Well, I’m sorry, but he is.

And that’s precisely the problem: I’m sorry about it.

The other day at Waterstones, I was offered Clarkson’s new book for a ridiculously low price, and I needed a fresh piece of easy-reading paperback for the old commute, so I thought what the hell… I have read the first two “World according to Clarkson” books and found them quite amusing, why not the third? It’s bound to be pretty much of the same ilk, right? Yep, it is. Pretty much exactly the same.

Now, you see, the problem is that I actually quite like him. That is a problem because he also irritates the hell out of me. The very thing that makes him so entertaining is precisely what irritates me so much. And that thing is that he expresses his opinions in a unashamedly blunt albeit witty manner, acting quite deliberately like a dick.

Then the worst happens. He goes and says something that actually makes sense, something you agree with, except of course, he’s still being a dick about it. So you end up stuck with the choice of either admitting you are a dick too, or you can try to persuade yourself that the whole dick persona is a narrative device and the man is not really as obtuse as a 179 degree angle.
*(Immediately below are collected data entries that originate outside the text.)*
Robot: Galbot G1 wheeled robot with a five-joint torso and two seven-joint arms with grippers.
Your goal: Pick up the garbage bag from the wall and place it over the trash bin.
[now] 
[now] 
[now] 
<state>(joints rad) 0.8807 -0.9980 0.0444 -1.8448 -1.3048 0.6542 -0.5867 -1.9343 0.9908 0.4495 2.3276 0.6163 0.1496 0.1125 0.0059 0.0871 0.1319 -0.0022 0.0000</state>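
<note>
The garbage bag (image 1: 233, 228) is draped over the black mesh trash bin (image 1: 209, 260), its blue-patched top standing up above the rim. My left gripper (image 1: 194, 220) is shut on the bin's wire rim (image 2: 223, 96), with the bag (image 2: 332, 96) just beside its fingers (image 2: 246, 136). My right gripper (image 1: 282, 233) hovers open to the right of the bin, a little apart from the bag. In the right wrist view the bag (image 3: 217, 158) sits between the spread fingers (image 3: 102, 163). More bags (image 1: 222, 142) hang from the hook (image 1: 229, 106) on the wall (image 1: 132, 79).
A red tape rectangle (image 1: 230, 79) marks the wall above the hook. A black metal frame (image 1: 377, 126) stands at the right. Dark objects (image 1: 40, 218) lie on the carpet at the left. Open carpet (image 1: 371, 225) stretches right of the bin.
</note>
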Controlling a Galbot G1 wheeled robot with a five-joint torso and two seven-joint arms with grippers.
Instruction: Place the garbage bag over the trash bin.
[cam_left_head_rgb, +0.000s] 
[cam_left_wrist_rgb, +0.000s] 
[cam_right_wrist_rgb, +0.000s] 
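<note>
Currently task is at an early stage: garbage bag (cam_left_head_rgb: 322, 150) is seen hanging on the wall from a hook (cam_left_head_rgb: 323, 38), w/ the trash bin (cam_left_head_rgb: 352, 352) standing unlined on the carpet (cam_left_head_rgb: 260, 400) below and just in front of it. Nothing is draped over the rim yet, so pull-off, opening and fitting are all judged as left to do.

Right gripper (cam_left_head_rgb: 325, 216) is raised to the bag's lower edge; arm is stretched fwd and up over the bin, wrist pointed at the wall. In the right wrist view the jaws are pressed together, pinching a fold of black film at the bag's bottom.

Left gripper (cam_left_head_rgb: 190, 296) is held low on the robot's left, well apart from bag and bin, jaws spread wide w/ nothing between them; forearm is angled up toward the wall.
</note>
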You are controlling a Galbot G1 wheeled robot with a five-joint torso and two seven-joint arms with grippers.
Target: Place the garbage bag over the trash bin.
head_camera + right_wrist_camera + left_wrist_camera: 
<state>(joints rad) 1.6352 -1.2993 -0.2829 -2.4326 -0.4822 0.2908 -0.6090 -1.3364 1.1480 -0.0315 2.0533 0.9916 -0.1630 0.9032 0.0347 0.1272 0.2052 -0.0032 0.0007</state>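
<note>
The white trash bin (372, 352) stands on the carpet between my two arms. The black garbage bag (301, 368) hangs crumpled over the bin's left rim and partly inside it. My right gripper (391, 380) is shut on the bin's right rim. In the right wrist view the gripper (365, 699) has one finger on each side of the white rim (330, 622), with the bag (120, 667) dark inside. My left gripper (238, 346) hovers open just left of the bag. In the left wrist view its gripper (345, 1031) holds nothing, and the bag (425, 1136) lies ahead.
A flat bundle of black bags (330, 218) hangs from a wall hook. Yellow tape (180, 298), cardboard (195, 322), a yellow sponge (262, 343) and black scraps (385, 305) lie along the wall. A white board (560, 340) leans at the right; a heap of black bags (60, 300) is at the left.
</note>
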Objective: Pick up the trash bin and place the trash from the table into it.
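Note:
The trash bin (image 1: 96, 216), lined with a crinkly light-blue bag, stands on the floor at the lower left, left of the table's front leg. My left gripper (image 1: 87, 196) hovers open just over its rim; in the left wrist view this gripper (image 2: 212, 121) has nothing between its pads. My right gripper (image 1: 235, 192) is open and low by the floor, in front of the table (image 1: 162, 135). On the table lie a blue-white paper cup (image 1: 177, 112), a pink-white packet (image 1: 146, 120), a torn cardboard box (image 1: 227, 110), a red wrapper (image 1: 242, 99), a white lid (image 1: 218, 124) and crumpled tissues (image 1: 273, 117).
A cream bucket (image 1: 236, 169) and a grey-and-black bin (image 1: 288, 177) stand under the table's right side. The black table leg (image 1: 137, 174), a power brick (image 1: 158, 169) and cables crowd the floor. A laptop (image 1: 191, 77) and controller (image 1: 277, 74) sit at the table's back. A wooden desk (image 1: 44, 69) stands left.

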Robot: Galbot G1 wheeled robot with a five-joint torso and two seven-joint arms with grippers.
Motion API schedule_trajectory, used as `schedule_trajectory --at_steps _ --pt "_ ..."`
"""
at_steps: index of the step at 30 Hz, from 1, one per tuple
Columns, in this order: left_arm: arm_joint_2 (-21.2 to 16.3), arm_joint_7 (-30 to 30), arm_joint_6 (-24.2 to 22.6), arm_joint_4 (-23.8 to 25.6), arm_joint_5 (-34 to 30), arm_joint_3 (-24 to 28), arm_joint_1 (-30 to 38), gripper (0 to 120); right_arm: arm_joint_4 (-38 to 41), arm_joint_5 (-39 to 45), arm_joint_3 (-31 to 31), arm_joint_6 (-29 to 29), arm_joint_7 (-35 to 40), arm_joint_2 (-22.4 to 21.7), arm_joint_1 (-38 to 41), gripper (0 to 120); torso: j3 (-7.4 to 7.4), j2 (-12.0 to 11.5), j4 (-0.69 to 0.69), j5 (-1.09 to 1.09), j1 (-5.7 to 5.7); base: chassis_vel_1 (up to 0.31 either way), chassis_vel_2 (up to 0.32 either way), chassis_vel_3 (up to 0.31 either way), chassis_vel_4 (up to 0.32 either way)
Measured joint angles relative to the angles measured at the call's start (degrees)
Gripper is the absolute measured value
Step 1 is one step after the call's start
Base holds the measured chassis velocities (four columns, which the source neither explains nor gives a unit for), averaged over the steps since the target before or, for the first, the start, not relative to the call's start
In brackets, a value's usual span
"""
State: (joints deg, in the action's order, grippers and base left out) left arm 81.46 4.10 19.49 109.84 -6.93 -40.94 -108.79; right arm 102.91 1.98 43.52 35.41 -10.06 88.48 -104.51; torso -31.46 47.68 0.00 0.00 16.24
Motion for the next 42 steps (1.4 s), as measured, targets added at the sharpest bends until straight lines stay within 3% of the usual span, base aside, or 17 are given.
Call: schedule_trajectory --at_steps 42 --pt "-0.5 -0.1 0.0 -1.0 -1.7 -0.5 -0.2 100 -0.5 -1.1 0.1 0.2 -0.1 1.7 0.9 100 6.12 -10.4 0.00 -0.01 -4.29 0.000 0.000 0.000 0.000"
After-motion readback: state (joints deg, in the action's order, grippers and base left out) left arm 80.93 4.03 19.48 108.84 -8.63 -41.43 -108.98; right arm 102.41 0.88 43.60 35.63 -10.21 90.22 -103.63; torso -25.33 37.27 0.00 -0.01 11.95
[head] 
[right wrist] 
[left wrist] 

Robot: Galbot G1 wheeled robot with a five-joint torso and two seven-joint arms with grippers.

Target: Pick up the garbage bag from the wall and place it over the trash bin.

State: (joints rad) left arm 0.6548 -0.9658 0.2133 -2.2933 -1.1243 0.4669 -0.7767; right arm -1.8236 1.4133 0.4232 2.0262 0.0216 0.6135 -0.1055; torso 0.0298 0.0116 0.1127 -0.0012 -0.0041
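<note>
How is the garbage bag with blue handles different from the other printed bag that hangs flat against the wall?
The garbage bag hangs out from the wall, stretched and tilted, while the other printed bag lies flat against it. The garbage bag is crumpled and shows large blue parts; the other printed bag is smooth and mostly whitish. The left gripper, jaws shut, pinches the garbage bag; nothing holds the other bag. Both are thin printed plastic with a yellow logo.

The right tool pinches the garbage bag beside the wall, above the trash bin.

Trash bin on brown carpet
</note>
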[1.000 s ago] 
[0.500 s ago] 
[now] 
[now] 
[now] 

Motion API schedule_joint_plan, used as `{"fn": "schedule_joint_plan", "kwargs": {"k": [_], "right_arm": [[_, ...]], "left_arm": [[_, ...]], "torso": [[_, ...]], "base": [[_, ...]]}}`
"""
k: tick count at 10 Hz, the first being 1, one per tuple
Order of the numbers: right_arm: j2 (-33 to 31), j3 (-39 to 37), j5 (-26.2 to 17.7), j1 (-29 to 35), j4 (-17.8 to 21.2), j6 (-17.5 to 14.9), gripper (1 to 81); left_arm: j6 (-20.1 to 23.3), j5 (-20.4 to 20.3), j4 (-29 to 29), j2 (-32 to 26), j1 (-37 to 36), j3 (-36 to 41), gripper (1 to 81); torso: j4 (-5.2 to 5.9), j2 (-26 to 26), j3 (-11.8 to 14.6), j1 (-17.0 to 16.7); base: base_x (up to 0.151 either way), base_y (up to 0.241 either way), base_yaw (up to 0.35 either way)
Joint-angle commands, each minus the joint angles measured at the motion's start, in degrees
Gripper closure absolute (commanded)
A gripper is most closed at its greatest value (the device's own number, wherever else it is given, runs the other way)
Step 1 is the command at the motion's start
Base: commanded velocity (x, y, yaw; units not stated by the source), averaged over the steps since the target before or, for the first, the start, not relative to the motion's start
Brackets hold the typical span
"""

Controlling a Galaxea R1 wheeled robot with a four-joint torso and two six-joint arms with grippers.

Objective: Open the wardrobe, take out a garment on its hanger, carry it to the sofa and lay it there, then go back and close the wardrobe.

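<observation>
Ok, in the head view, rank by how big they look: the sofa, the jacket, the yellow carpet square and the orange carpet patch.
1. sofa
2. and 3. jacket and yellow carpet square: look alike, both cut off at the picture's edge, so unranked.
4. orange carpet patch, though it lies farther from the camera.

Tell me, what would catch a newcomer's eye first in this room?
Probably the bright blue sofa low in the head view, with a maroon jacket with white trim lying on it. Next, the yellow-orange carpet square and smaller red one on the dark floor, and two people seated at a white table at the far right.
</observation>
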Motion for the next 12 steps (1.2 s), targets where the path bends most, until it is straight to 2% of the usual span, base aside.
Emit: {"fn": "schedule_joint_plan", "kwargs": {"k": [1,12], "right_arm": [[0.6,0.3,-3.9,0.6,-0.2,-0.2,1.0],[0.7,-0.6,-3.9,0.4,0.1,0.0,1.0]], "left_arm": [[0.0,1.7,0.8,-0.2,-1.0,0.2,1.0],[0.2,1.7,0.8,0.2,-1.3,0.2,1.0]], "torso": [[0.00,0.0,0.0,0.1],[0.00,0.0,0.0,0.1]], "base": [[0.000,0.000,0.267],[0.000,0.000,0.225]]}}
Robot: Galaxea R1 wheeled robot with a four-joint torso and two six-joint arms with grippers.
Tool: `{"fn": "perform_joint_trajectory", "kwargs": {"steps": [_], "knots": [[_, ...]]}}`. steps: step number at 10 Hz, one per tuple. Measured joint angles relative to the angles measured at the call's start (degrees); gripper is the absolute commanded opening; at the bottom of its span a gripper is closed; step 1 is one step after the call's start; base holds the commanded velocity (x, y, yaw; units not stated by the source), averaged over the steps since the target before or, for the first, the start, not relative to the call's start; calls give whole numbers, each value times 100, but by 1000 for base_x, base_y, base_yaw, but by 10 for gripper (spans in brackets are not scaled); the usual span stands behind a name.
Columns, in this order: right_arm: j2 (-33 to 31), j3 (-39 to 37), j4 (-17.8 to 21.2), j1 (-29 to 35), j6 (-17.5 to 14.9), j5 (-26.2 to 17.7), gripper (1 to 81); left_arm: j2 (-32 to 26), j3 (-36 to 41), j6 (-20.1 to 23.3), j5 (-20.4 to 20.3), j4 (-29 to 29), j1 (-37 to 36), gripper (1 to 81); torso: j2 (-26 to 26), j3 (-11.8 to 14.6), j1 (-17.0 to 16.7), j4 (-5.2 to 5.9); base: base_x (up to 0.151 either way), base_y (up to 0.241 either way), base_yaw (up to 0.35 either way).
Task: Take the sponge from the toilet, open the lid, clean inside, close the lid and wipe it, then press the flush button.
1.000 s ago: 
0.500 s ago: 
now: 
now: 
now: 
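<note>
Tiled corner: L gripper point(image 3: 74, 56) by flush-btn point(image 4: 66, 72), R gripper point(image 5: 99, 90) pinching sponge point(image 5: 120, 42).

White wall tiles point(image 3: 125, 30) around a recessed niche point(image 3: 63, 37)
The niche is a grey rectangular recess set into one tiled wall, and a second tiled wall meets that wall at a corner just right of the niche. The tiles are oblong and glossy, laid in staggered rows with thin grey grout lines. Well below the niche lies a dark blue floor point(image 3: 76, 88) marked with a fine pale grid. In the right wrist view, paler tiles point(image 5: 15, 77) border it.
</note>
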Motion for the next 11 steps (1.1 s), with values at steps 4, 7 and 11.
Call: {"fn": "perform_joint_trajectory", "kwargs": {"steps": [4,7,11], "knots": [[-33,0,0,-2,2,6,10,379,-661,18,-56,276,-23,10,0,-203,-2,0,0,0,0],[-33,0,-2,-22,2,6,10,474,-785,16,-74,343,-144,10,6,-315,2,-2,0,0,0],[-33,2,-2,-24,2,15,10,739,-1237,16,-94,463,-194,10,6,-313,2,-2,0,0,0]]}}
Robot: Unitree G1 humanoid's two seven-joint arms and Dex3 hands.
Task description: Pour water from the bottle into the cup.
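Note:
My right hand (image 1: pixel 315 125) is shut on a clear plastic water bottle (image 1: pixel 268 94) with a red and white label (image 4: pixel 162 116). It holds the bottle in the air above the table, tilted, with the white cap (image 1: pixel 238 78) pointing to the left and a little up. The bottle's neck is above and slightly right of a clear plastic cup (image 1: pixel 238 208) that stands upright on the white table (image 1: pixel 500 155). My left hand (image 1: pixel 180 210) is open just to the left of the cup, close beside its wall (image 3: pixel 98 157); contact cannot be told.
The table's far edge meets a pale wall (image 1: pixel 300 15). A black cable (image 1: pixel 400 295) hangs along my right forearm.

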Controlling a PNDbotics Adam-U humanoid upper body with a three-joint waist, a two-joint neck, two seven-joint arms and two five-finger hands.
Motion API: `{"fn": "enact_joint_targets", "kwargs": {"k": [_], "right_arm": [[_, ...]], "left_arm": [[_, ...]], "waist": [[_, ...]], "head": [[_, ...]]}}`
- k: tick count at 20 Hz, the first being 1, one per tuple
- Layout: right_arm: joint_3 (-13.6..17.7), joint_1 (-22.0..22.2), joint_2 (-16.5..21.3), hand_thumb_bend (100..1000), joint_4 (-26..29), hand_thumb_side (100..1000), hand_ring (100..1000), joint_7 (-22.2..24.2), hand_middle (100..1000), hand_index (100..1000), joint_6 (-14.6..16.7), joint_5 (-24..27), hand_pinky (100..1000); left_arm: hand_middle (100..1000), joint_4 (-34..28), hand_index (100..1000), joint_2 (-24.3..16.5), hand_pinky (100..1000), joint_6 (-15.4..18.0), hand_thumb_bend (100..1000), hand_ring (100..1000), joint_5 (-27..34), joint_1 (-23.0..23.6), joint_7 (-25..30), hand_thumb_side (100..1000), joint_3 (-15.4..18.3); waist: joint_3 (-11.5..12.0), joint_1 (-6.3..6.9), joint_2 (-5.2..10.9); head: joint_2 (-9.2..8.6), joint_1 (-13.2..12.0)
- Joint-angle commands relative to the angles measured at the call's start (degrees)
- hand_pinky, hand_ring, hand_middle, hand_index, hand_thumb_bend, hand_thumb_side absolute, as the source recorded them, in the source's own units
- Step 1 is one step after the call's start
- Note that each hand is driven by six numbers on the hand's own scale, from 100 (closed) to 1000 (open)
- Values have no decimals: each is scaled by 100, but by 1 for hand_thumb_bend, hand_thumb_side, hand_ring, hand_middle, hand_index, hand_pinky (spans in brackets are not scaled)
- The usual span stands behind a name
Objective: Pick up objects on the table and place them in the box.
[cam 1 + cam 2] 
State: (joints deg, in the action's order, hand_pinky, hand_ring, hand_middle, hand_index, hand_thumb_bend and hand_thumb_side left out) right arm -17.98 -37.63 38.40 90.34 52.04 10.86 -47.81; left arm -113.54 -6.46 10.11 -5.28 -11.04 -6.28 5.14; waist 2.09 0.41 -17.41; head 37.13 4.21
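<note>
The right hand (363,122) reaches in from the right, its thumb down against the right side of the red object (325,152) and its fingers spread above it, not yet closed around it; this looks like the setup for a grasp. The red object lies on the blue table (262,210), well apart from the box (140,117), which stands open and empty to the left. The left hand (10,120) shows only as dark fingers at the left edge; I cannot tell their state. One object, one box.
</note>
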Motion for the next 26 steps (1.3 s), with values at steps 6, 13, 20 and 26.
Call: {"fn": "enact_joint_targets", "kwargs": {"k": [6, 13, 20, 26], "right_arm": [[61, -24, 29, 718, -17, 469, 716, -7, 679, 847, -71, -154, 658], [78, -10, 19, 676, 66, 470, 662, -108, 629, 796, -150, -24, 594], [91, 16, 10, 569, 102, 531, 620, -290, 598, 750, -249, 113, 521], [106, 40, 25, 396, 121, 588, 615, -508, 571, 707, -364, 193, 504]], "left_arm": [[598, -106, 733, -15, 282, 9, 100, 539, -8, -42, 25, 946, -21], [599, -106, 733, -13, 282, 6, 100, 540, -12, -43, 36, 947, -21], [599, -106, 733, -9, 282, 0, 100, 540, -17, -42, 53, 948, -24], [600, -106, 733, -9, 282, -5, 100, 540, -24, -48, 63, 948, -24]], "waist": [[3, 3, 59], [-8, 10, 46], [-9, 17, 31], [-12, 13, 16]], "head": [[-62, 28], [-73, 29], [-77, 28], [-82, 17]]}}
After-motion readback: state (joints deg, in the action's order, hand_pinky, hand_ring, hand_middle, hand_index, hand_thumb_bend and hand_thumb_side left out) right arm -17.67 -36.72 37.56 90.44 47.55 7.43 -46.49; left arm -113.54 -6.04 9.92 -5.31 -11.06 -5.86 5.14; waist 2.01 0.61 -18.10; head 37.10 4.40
I love Top Gear, I really do. I like cars, I like people being bloody daft (not in a Dirty Sanchez way, or a bloopers way, no, proper hand-crafted British artisan daft, the best kind of daft under the sun) and I like stars in reasonably priced cars. I think the Clarkson-May-Hammond trio is just perfect. Then some idiot went and said it was sexist that the show didn’t have a female presenter. Clarkson said this was stupid, and I’m sorry (again) but the man is right.
For a start, if they added a girl and treated her like they treat each other, they would be seen as picking on her, if they didn’t, they’d be leaving her out. In fact, before even considering that, why on earth would they add a woman to the team? Why would they even add another man? They are not just presenters, they are a comedy trio. Did the 3 Stooges get bashed for not having a female member? What if someone was to suggest French & Saunders found themselves a jolly male companion to make things all proper and PC? No, because the comedy device would no longer work. Because working out a winning formula for laughs is something far too important to submit it to the petty rules of gender equality. Comedy should be taken very seriously.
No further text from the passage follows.